_Problem statement_
Write out, precisely and in full, each line of the material.

_Information shown_
══════
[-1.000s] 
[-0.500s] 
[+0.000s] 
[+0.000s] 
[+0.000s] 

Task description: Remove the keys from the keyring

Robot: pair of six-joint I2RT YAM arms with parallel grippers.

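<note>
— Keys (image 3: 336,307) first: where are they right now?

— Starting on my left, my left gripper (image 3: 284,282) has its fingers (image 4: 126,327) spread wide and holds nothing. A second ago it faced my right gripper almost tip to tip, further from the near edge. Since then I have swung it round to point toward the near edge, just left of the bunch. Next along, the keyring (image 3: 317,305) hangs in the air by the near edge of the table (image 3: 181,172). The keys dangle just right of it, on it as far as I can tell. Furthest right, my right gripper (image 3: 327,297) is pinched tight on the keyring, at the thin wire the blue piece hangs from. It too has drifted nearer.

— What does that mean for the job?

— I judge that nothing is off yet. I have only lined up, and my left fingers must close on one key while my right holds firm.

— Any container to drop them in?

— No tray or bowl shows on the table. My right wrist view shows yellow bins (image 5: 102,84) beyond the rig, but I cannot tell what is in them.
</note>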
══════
_Answer to this task_
[-1.000s] 
[-0.500s] 
[+0.000s] 
[+0.000s] 
[+0.000s] 

Task description: Remove the keys from the keyring

Robot: pair of six-joint I2RT YAM arms with parallel grippers.

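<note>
— Keys (image 3: 336,307) first: where are they right now?

— Starting on my left, my left gripper (image 3: 284,282) has its fingers (image 4: 126,327) spread wide and holds nothing. A second ago it faced my right gripper almost tip to tip, further from the near edge. Since then I have swung it round to point toward the near edge, just left of the bunch. Next along, the keyring (image 3: 317,305) hangs in the air by the near edge of the table (image 3: 181,172). The keys dangle just right of it, on it as far as I can tell. Furthest right, my right gripper (image 3: 327,297) is pinched tight on the keyring, at the thin wire the blue piece hangs from. It too has drifted nearer.

— What does that mean for the job?

— I judge that nothing is off yet. I have only lined up, and my left fingers must close on one key while my right holds firm.

— Any container to drop them in?

— No tray or bowl shows on the table. My right wrist view shows yellow bins (image 5: 102,84) beyond the rig, but I cannot tell what is in them.
</note>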

No additional answer text is required.